Your task is to find every line of the listing that includes "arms" and copy it.
=== Begin Enclosure ===
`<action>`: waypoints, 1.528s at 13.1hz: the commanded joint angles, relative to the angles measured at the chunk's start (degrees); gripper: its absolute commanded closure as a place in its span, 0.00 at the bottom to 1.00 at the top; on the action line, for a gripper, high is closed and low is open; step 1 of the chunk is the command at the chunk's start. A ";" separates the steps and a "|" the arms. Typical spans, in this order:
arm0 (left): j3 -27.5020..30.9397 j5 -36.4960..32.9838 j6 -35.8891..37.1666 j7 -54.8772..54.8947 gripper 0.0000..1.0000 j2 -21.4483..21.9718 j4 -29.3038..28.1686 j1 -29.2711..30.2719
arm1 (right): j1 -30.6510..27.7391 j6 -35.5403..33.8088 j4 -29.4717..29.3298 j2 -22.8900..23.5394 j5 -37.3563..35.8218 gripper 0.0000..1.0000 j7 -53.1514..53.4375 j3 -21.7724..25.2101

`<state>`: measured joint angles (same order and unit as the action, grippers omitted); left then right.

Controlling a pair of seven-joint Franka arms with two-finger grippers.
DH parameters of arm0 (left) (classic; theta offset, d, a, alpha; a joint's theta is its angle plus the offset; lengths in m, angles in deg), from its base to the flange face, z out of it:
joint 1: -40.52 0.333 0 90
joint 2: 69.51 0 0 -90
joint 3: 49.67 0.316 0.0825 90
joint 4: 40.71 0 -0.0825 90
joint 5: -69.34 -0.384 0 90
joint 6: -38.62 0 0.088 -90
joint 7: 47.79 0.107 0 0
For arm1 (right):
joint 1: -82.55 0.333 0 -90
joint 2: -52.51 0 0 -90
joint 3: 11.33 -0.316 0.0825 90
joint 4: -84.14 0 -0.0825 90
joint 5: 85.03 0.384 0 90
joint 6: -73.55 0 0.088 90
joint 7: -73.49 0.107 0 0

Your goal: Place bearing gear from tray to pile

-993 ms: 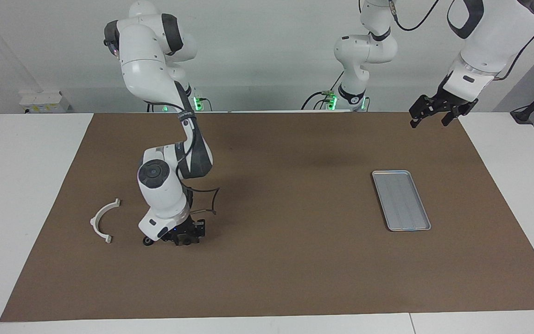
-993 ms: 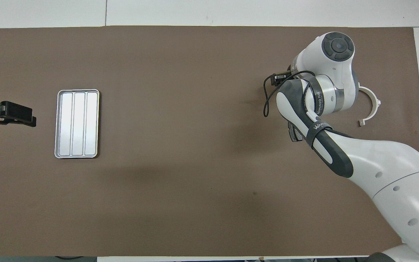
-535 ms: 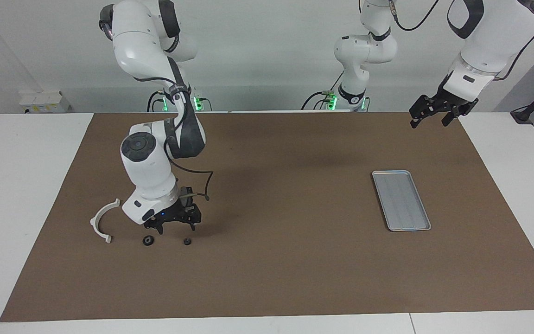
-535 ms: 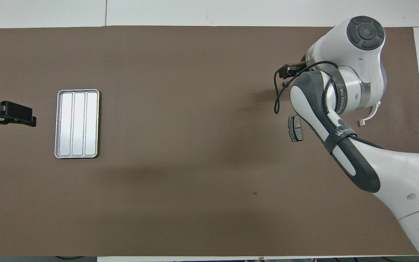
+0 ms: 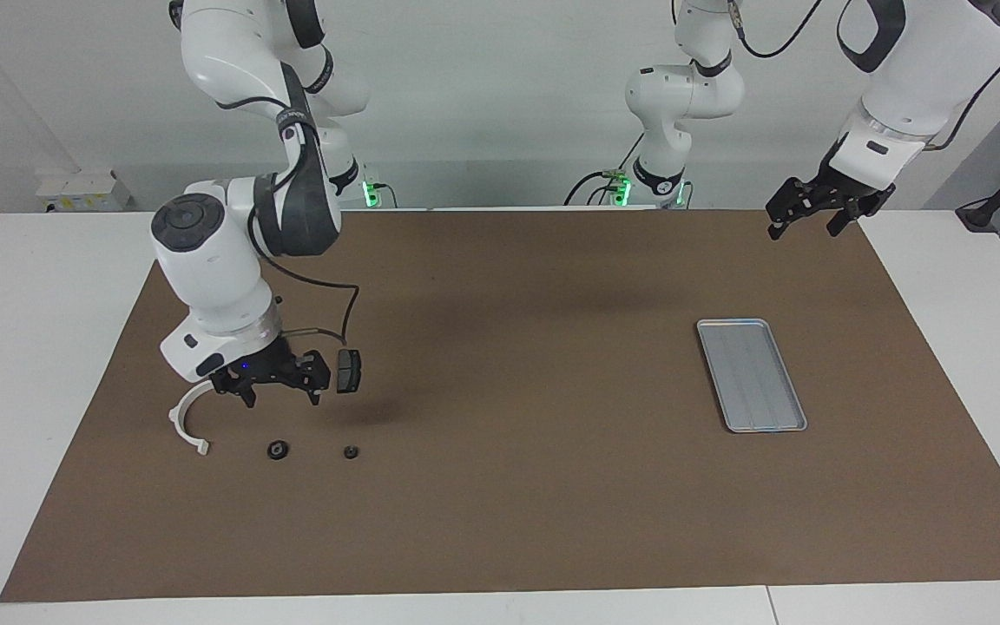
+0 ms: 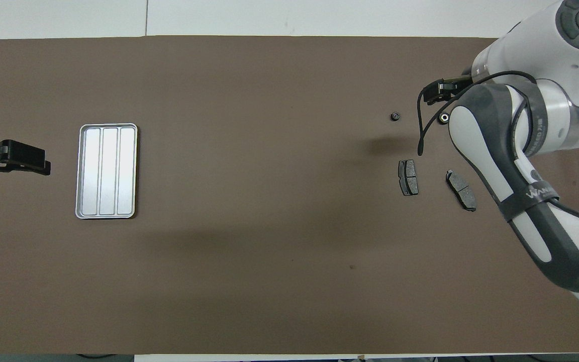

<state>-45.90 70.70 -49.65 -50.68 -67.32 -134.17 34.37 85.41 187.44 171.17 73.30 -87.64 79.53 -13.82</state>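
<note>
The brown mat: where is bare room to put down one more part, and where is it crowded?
Bare mat lies between the tray and the dark grey plates. It is crowded at the right arm's end, where white half-ring bracket, two small round parts and right pincer sit close. The left pincer waits.

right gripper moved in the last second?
Yes. The right gripper rose off the mat and shifted toward the white half-ring bracket, leaving two small black gears where it was. The tray stayed put.
</note>
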 commanded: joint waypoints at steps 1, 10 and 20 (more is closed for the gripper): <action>-0.16 -0.93 -0.50 0.61 0.00 1.06 -0.93 -0.01 | -1.89 -1.91 7.42 -10.90 -0.12 0.00 -1.48 -0.76; -0.16 -0.93 -0.41 0.52 0.00 1.06 -0.93 -0.01 | -5.41 -21.67 11.42 -30.55 4.19 0.00 -3.76 -0.85; -0.16 -0.93 -0.50 0.61 0.00 1.06 -0.93 -0.01 | -5.50 -28.28 9.04 -30.46 4.01 0.00 -4.02 -0.85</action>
<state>-45.91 70.70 -49.65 -50.67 -67.32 -134.17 34.37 81.36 160.22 180.36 42.84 -85.02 77.37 -13.97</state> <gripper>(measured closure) 0.000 0.000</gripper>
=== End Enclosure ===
EXPECTED ANSWER:
`<action>`: waypoints, 1.528s at 13.1hz: the commanded joint angles, relative to the angles measured at the chunk's start (degrees); gripper: its absolute commanded closure as a place in its span, 0.00 at the bottom to 1.00 at the top; on the action line, for a gripper, high is closed and low is open; step 1 of the chunk is the command at the chunk's start. A ";" separates the steps and a "|" the arms. Typical spans, in this order:
Controlling a pair of seven-joint Franka arms with two-finger grippers.

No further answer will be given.